One such grant, a Cybersecurity Advanced Degree Fellowship (CADF) program, offered development opportunities to degreed faculty instructors and professionals in other fields with the purpose of increasing the number of qualified faculty in cybersecurity through certification. The 10-person UMGC cohort consisted of members from private enterprises, community colleges, and the U.S. Military. To date, nine fellows are certified for adjunct faculty positions in cybersecurity at the college level. Three have been hired by UMGC.
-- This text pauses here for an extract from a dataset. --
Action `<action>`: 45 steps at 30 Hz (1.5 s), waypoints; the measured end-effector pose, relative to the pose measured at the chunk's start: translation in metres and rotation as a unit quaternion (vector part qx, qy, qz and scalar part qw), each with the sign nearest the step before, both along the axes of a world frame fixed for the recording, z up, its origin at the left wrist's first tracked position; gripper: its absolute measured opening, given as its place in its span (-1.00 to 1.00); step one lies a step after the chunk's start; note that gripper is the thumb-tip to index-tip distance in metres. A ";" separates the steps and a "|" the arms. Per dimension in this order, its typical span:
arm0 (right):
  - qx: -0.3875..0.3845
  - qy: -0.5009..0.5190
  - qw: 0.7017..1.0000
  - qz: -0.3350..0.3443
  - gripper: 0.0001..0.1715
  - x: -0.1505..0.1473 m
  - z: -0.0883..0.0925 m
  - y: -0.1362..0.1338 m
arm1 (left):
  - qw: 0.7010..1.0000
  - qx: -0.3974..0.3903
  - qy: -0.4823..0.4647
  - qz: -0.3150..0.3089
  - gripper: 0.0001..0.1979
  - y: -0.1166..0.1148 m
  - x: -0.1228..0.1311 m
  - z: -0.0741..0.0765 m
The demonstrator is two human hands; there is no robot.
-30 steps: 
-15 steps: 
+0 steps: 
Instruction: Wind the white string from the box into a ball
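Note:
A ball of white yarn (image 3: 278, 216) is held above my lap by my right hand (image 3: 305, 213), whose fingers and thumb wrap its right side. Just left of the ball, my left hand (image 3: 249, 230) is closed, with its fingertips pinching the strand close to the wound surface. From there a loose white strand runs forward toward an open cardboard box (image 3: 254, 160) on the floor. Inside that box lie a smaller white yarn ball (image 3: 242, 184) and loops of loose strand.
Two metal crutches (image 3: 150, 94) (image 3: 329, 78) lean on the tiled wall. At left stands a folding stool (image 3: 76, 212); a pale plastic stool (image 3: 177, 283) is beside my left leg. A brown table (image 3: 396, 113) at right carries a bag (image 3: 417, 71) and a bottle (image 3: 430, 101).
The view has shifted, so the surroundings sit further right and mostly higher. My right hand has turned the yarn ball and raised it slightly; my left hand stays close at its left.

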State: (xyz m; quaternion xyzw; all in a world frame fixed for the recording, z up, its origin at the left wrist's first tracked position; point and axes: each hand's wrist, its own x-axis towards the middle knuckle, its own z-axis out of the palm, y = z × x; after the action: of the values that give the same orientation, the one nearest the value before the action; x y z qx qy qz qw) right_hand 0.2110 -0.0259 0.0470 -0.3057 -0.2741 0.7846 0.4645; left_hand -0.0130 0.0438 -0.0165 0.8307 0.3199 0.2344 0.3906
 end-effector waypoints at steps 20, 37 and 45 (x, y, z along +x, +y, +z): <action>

A National Security Agency grant for participation in the GenCyber summer cybersecurity camp provided 25 teachers working at the K-12 level who have varying academic backgrounds with lesson plans, labs and supporting tools to use in their classrooms. The cybersecurity camp, hosted at UMGC in June 2019, provided teachers in computer science, network technology, business, library science and math with the necessary tools to infuse cybersecurity principles across their subject areas.

Finally, a third grant provided access to NETLAB+, an online learning platform that offers K-12 teachers practical hands-on experience with technology in virtual network environments. NETLAB+ allows teachers to gain hands-on practice in the skills needed to prepare for industry certification, or to customize pre-built curricula and content so that they may introduce cyber content into their classes.

Pailen also stressed the commitment and sacrifices teachers must make when participating in programs designed to bring cybersecurity education to their students. “It’s challenging for K-12 teachers to return to college and go through the rigors of school,” she said. “They often lack the bandwidth, but we have dedicated teachers in the program who are overcoming these issues.”